**Description of the task:**
Repeat every line of the data verbatim.

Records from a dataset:
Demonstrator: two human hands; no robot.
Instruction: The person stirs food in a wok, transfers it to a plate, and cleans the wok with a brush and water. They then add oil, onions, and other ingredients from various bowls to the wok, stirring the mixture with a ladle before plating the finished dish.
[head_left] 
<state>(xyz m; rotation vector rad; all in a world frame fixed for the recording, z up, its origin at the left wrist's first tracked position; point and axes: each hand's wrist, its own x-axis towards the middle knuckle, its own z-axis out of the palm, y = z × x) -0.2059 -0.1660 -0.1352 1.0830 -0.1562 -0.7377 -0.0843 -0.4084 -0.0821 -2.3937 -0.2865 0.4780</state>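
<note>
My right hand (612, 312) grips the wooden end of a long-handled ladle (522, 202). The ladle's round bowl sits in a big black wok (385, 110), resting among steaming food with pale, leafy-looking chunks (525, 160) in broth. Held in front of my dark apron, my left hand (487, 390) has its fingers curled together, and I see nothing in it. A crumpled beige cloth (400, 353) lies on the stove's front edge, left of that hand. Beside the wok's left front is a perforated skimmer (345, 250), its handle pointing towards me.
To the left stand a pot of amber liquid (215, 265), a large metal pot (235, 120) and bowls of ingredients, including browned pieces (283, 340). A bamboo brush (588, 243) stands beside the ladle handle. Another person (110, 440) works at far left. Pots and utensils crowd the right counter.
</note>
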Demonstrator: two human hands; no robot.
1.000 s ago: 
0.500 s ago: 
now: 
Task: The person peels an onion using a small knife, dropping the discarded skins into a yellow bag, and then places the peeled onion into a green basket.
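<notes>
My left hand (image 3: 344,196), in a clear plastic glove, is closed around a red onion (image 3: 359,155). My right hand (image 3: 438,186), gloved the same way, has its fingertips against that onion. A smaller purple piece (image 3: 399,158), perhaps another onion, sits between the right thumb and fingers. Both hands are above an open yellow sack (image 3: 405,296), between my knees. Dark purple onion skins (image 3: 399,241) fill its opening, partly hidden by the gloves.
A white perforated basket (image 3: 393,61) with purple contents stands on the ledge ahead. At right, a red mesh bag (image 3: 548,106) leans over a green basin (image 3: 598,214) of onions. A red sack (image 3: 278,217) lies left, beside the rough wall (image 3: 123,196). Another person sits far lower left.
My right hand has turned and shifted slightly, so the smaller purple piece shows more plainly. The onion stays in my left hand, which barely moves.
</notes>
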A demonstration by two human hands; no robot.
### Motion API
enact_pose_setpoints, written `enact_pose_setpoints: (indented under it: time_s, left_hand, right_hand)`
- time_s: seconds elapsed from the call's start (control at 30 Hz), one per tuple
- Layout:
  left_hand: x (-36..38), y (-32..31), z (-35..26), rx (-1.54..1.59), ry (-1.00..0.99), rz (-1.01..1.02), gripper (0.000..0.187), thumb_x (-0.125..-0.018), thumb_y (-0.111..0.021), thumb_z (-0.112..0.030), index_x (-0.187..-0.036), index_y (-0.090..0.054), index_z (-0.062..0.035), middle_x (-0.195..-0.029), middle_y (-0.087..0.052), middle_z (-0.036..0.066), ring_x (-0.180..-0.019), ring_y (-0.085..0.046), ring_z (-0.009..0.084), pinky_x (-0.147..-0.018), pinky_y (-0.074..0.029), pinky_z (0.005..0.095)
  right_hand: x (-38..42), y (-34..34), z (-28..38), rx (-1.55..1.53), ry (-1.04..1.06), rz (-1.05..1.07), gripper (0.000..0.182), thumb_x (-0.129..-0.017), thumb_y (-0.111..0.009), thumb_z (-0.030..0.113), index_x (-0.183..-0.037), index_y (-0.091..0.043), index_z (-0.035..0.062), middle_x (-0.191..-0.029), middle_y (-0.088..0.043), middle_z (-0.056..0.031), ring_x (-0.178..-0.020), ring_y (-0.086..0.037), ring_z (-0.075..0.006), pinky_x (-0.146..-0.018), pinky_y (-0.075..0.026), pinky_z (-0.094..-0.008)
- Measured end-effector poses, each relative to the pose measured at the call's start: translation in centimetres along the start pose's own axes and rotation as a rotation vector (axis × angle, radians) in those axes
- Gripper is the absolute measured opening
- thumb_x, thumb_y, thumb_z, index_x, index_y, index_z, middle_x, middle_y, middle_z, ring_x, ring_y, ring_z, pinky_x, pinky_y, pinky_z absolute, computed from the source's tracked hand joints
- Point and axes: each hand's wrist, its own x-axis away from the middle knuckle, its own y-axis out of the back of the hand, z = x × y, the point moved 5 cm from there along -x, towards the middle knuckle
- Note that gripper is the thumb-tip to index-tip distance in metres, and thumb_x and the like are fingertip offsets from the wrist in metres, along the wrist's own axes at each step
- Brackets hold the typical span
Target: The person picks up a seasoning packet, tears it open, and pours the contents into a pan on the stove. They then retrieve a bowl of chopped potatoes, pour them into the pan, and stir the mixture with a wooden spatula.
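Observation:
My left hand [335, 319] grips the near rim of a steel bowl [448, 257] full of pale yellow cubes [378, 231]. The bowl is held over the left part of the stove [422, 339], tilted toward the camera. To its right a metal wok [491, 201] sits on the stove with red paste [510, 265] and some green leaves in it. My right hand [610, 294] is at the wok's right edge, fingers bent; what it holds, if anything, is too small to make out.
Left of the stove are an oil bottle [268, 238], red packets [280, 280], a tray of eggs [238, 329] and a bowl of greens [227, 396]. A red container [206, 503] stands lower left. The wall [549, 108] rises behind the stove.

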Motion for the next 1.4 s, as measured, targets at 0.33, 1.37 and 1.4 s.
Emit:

**Solution to the exercise:**
Demonstrator: two human hands; no robot.
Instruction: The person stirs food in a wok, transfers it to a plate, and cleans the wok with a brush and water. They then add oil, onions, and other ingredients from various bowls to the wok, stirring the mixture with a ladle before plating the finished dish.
[head_left] 
<state>(xyz m; rotation vector rad; all in a world frame fixed for the recording, z up, its origin at the left wrist's first tracked position; point and axes: each hand's wrist, its own x-axis towards the middle knuckle, its own z-axis out of the palm, y = z × x) -0.2059 -0.1660 -0.1352 1.0830 -0.1562 -0.7377 -0.0843 -0.4084 -0.0821 -2.3937 -0.2865 0.4780</state>
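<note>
My right hand (612, 312) grips the wooden end of a long-handled ladle (522, 202). The ladle's round bowl sits in a big black wok (385, 110), resting among steaming food with pale, leafy-looking chunks (525, 160) in broth. Held in front of my dark apron, my left hand (487, 390) has its fingers curled together, and I see nothing in it. A crumpled beige cloth (400, 353) lies on the stove's front edge, left of that hand. Beside the wok's left front is a perforated skimmer (345, 250), its handle pointing towards me.
To the left stand a pot of amber liquid (215, 265), a large metal pot (235, 120) and bowls of ingredients, including browned pieces (283, 340). A bamboo brush (588, 243) stands beside the ladle handle. Another person (110, 440) works at far left. Pots and utensils crowd the right counter.
</note>
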Demonstrator: two human hands; no robot.
1.000 s ago: 
0.500 s ago: 
now: 
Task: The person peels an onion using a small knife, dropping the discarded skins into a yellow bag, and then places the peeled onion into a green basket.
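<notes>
My left hand (image 3: 344,196), in a clear plastic glove, is closed around a red onion (image 3: 359,155). My right hand (image 3: 438,186), gloved the same way, has its fingertips against that onion. A smaller purple piece (image 3: 399,158), perhaps another onion, sits between the right thumb and fingers. Both hands are above an open yellow sack (image 3: 405,296), between my knees. Dark purple onion skins (image 3: 399,241) fill its opening, partly hidden by the gloves.
A white perforated basket (image 3: 393,61) with purple contents stands on the ledge ahead. At right, a red mesh bag (image 3: 548,106) leans over a green basin (image 3: 598,214) of onions. A red sack (image 3: 278,217) lies left, beside the rough wall (image 3: 123,196). Another person sits far lower left.
My right hand has turned and shifted slightly, so the smaller purple piece shows more plainly. The onion stays in my left hand, which barely moves.
</notes>
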A demonstration by two human hands; no robot.
### Motion API
enact_pose_setpoints, written `enact_pose_setpoints: (indented under it: time_s, left_hand, right_hand)`
- time_s: seconds elapsed from the call's start (control at 30 Hz), one per tuple
- Layout:
  left_hand: x (-36..38), y (-32..31), z (-35..26), rx (-1.54..1.59), ry (-1.00..0.99), rz (-1.01..1.02), gripper (0.000..0.187), thumb_x (-0.125..-0.018), thumb_y (-0.111..0.021), thumb_z (-0.112..0.030), index_x (-0.187..-0.036), index_y (-0.090..0.054), index_z (-0.062..0.035), middle_x (-0.195..-0.029), middle_y (-0.087..0.052), middle_z (-0.036..0.066), ring_x (-0.180..-0.019), ring_y (-0.085..0.046), ring_z (-0.009..0.084), pinky_x (-0.147..-0.018), pinky_y (-0.074..0.029), pinky_z (0.005..0.095)
  right_hand: x (-38..42), y (-34..34), z (-28..38), rx (-1.55..1.53), ry (-1.04..1.06), rz (-1.05..1.07), gripper (0.000..0.182), thumb_x (-0.129..-0.017), thumb_y (-0.111..0.009), thumb_z (-0.030..0.113), index_x (-0.183..-0.037), index_y (-0.091..0.043), index_z (-0.035..0.062), middle_x (-0.191..-0.029), middle_y (-0.088..0.043), middle_z (-0.056..0.031), ring_x (-0.178..-0.020), ring_y (-0.086..0.037), ring_z (-0.075..0.006), pinky_x (-0.146..-0.018), pinky_y (-0.075..0.026), pinky_z (-0.094..-0.008)
- Measured end-effector poses, each relative to the pose measured at the call's start: translation in centimetres along the start pose's own axes and rotation as a rotation vector (axis × angle, radians) in those axes
- Gripper is the absolute measured opening
- thumb_x, thumb_y, thumb_z, index_x, index_y, index_z, middle_x, middle_y, middle_z, ring_x, ring_y, ring_z, pinky_x, pinky_y, pinky_z absolute, computed from the source's tracked hand joints
- Point and axes: each hand's wrist, its own x-axis away from the middle knuckle, its own y-axis out of the back of the hand, z = x × y, the point moved 5 cm from there along -x, towards the middle knuckle
- Note that gripper is the thumb-tip to index-tip distance in metres, and thumb_x and the like are fingertip offsets from the wrist in metres, along the wrist's own axes at each step
- Brackets hold the typical span
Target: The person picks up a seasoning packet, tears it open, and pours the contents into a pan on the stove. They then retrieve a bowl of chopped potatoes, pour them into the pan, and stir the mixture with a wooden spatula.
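Observation:
My left hand [335, 319] grips the near rim of a steel bowl [448, 257] full of pale yellow cubes [378, 231]. The bowl is held over the left part of the stove [422, 339], tilted toward the camera. To its right a metal wok [491, 201] sits on the stove with red paste [510, 265] and some green leaves in it. My right hand [610, 294] is at the wok's right edge, fingers bent; what it holds, if anything, is too small to make out.
Left of the stove are an oil bottle [268, 238], red packets [280, 280], a tray of eggs [238, 329] and a bowl of greens [227, 396]. A red container [206, 503] stands lower left. The wall [549, 108] rises behind the stove.
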
Motion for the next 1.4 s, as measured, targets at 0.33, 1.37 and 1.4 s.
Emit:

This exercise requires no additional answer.